Feindliche Übernahme vorerst gescheitert
Aktionäre überstimmen Investorenfamilie Hastor – Autozulieferer Grammer vor unsicherer Zukunft
AMBERG (dpa/ben) - Die Machtübernahme der Investorenfamilie Hastor beim bayerischen Autozulieferer Grammer ist gescheitert. Die Hauptversammlung lehnte die beantragte Absetzung des gesamten Vorstands und die Neubesetzung des Aufsichtsrats am Mittwoch in Amberg ab. Hastor-Anwalt Franz Enderle kündigte aber bereits Widerspruch gegen sämtliche Beschlüsse an.
Der Entscheidung war eine achtstündige, teilweise turbulente Debatte vorausgegangen. Enderle wurde mehrfach mit Buhrufen und Pfiffen unterbrochen. Die Abstimmung fiel dann deutlich aus. Die Hastors sind mit gut 23 Prozent der Anteile größter Grammer-Aktionär. Auf der Hauptversammlung waren jedoch 67,3 Prozent der Aktien vertreten – ungewöhnlich viele für Grammer.
Andreas Kienle von der Schutzgemeinschaft der Kapitalanleger sagte, der Ausgang sei „nur ein Pyrrhussieg, eine kleine Atempause“. Lange Auseinandersetzungen und Prozesse drohten Grammer zu lähmen. „Wenn wir derart verhärtete Fronten haben, dass fast putschartige Zustände herrschen, liegt das in der Regel nicht nur an einer Seite.“
Enderle warf Vorstandschef Hartmut Müller Untreue und den Verrat von Geschäftsgeheimnissen vor. Dieser und Aufsichtsratschef Klaus Probst hätten zusammen mit dem größten Grammer-Kunden VW einen Plan zur Abwehr der Hastors geschmiedet und den Auftragseinbruch seit der Bekanntgabe der Hastor-Pläne veröffentlicht.

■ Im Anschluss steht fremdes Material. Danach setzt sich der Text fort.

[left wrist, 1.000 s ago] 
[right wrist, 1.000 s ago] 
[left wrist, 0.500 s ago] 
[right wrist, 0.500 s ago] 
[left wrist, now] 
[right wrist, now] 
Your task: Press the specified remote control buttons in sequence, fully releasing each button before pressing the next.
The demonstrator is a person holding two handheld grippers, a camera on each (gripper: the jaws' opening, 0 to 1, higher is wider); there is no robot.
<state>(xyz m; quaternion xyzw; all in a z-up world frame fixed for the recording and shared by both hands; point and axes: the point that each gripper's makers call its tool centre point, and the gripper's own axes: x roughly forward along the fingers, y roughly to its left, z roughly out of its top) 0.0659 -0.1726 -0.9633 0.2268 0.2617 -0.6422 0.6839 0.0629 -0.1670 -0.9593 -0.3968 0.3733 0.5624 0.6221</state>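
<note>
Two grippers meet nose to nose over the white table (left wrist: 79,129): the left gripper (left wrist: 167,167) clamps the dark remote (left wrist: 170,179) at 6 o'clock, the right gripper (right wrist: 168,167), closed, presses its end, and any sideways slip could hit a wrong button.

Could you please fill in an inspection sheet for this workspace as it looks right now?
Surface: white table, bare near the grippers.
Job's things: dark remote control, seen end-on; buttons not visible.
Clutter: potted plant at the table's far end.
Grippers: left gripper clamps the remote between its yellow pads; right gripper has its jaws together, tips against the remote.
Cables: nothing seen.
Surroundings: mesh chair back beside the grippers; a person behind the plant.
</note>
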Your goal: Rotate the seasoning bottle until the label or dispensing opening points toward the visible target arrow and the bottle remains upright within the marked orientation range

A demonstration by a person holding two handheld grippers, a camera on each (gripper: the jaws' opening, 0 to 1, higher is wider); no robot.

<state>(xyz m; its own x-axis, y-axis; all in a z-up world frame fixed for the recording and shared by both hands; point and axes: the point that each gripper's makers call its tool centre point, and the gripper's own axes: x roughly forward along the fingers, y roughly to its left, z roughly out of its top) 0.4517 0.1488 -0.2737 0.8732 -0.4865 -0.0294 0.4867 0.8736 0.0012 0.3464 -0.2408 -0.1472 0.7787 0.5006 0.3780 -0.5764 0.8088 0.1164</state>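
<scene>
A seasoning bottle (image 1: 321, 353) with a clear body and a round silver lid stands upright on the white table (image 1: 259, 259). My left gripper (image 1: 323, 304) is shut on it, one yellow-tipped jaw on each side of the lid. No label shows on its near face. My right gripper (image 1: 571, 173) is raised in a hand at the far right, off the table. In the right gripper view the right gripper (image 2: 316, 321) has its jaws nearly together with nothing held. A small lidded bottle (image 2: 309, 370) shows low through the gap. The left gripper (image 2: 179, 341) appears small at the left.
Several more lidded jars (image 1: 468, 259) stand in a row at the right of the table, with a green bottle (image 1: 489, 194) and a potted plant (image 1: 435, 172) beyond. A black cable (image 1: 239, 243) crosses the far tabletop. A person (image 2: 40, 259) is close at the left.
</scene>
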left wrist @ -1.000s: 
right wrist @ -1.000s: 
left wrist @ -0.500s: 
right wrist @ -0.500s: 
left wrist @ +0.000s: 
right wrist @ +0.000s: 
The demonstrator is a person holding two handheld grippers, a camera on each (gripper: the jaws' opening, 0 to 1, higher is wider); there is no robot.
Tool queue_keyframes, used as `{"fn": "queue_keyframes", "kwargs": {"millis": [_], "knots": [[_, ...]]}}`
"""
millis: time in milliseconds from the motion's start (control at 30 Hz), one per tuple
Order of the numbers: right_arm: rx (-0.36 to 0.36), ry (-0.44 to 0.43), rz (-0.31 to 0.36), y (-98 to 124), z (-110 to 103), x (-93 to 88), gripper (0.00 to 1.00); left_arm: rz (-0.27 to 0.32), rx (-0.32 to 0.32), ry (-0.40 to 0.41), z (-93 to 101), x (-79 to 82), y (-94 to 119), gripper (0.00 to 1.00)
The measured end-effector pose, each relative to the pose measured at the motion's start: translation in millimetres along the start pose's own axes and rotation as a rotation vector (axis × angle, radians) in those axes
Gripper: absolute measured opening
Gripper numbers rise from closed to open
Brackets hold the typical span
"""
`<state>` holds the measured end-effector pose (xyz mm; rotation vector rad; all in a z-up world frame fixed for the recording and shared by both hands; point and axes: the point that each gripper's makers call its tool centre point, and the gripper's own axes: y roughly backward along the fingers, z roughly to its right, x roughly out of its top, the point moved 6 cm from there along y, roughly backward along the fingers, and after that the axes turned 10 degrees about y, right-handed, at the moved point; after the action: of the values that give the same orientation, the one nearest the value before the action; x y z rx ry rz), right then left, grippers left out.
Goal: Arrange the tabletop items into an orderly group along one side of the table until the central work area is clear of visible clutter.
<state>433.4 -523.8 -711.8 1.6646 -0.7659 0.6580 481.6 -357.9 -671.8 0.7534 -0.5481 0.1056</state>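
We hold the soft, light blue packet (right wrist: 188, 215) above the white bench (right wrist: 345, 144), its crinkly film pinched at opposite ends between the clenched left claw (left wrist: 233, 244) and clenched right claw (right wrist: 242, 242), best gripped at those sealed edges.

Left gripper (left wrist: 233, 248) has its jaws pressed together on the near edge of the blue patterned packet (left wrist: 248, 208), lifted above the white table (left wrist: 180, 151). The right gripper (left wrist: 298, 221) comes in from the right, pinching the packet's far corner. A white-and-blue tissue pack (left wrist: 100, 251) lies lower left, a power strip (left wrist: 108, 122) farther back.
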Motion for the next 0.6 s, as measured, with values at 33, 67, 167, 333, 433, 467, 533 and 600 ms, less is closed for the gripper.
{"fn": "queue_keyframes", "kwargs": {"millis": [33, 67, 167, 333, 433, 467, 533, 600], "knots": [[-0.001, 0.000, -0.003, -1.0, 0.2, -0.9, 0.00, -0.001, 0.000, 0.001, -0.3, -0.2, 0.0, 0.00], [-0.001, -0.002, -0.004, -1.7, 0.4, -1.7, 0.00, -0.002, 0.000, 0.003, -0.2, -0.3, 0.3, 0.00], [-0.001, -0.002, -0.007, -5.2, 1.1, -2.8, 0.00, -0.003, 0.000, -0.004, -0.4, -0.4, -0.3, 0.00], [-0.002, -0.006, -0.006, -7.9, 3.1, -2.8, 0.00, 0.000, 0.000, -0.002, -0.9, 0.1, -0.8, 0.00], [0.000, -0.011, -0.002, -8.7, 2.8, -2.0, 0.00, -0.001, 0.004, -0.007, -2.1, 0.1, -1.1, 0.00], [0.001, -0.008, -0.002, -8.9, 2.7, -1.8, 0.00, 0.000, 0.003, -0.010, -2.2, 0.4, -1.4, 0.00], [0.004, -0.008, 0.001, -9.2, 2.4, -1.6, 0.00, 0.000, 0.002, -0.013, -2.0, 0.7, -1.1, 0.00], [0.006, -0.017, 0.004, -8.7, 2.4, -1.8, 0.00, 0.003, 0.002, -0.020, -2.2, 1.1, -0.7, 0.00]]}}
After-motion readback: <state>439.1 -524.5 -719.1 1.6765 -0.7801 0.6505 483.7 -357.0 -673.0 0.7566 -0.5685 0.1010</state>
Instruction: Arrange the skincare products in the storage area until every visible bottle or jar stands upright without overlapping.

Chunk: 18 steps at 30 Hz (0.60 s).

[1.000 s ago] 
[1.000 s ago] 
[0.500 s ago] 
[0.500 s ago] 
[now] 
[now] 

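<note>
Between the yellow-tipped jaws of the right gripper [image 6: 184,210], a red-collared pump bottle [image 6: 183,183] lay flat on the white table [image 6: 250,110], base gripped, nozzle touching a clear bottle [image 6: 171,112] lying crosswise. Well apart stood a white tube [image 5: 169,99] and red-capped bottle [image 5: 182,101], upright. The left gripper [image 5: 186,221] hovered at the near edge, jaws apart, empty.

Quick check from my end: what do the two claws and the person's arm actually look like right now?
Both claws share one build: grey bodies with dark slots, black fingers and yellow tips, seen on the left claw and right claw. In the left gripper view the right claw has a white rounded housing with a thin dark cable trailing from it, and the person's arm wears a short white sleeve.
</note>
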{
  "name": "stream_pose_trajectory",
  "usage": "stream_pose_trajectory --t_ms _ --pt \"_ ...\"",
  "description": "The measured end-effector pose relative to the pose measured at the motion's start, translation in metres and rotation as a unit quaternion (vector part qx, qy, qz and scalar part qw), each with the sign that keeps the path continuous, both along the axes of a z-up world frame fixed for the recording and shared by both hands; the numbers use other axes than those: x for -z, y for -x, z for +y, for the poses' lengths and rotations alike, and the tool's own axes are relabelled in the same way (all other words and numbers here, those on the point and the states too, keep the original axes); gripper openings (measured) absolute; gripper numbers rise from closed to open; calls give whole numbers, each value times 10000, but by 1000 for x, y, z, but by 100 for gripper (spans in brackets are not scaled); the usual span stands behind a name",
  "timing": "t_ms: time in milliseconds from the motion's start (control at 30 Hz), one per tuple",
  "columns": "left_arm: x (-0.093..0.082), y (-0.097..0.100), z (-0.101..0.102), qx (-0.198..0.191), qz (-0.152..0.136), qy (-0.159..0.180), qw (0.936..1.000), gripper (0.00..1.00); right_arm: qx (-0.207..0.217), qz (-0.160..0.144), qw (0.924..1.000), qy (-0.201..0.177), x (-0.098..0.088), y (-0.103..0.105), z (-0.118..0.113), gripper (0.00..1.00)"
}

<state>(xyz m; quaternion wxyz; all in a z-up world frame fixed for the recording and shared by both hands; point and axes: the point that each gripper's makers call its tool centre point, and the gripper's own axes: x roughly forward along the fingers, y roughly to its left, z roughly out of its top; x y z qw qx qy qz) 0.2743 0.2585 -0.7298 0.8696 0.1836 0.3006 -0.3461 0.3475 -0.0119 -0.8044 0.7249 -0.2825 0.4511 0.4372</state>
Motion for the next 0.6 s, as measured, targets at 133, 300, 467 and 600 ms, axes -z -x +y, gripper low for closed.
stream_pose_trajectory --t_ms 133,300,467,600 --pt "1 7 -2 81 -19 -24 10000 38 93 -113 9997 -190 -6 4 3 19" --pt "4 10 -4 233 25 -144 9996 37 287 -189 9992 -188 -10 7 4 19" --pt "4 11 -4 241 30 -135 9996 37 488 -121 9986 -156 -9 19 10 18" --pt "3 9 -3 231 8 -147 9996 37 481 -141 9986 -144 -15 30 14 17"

Laut Müller waren seit Januar 60 Prozent weniger Bestellungen eingegangen. Enderle sagte, Müller habe gelogen mit dem Vorwurf, die Hastors hätten das Gespräch mit dem Vorstand verweigert. Das Vertrauen sei zerstört. An die Stelle der drei abzuwählenden Aufsichtsräte wollte Enderle daher Manager von Hastors Prevent-Gruppe wählen lassen.
Hastors besitzen Vetorecht
Die Familie werde investiert bleiben und ihr Aktienpaket nicht nennenswert aufstocken, sagte Enderle. Schon mit 25,1 Prozent hätten die Hastors ein Vetorecht und könnten alle wichtigen Entscheidungen blockieren. Ob der von Grammer kurz vor der Hauptversammlung als Aktionär und „weißer Ritter“an Bord geholte chinesische Autozulieferer Jifeng überhaupt mitstimmen durfte, werde womöglich in fünf Jahren der Bundesgerichtshof klären.
Günther Hausmann von der Deutschen Schutzvereinigung für Wertpapierbesitz warf der Familie einen „nicht nachvollziehbaren Anschlag auf das Unternehmen“vor. Unter Vorstandschef Müller habe sich Grammer hervorragend entwickelt, seine Strategie im Ausland sei richtig, die jüngsten Geschäftszahlen seien hervorragend.
In einer Erklärung, die der „Schwäbischen Zeitung“vorliegt, wiesen die Hastors die Vorwürfe zurück. „Wir stehen weiter bereit, unsere Expertise im Automotive-Sektor zum Wohle des Unternehmens einzubringen“, heißt es in der Stellungnahme.
Bei einer Kundgebung von 2500 Beschäftigten der nahen Grammerund Siemens-Werke sagte der bayerische IG-Metall-Chef Jürgen Wechsler, in Deutschland seien 3000, weltweit sogar 15 000 Arbeitsplätze „gefährdet, wenn die Hastors das Sagen kriegen“. Der Autoexperte der Gewerkschaft, Frank Iwer, meinte: Wer „versucht, höhere Margen mit Gewalt durchzusetzen, setzt bewusst die Existenz von Betrieben, Beschäftigten mit ihren Familien, ja von ganzen Regionen aufs Spiel“.
Prevent hatte mit plötzlichen Lieferstopps zur Durchsetzung von Geldforderungen bei Volkswagen in der ganzen Autoindustrie für Aufregung gesorgt. Im vergangenen August hatte der Lieferant Bänder in Wolfsburg und Emden stillgelegt. Seit einigen Monaten sind die Hastors zudem Großaktionäre beim Küchenbauer Alno mit Sitz in Pfullendorf (Kreis Sigmaringen).